Dés le début de la guerre, le nombre de blessés se comptait par centaines de milliers ce qui n’était pas prévu. Le service de santé (brancardiers,infirmiers,docteurs, chirurgiens,...) était débordé.

Un poste de secours dans les bois

Les blessés étaient récupérés et ramenés à l’arrière (à dos d’hommes, suspendus dans les toiles de tente, posés dans des brouettes, portés sur
des mulets) , au poste de secours où ils recevaient les premiers soins. Les mourants n’étaient pas soignés. Un aumônier les aidait à mourir Le voyage d’ un blessé était très inconfortable à cause de la boue,de la violence des combats, de la mitraille.
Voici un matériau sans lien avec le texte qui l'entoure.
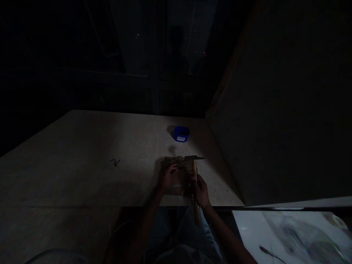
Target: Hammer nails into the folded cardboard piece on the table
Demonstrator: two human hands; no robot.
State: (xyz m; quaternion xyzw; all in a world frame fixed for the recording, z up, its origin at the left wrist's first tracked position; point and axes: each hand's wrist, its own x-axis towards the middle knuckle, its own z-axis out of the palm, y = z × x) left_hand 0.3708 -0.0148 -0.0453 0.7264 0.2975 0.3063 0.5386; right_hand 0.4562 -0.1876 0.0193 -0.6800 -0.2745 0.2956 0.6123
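In head view, grasping a hammer (195, 169) in the right hand (202, 192) near the right edge of a brown block (179, 180) on the table (82, 146); curling the left hand (167, 178) over the block, cannot tell whether pinching anything.

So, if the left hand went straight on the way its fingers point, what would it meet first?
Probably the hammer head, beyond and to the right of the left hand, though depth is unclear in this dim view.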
Transport de blessés sur le front en 1916

Après le poste de secours, les blessés étaient acheminés vers les hôpitaux assez difficilement car les transports étaient insuffisants (six trains d'évacuation pour toute l’ armée Française au début de la guerre). Une fois guéris et après leur convalescence, les blessés s’ ils le pouvaient, étaient renvoyés au front. Pour d’ autres, la guerre était terminée. Ils se retrouvaient morts (toutes les opérations n’ ont pas été réussies et les maladies contagieuses étaient nombreuses), invalides, aveugles ou gazés...

Des brancardiers à Verdun en 1916

 

Premiers soins aux blessés à Verdun en 1916.

Dans l'église de Marbotte, les cadavres étaient entreposés dans les travées avant leur inhumation au cimetière. C'était le point final d'un douloureux parcours pour de nombreux soldats du Bois Brûlé, du Bois d'Ailly, de la Louvière, de la tête à vache, de la croix Saint-Jean... Après la guerre, cette petite église est devenue une sorte de sanctuaire; Des vitraux célèbrent les épisodes des combats dans cette région du Saillant.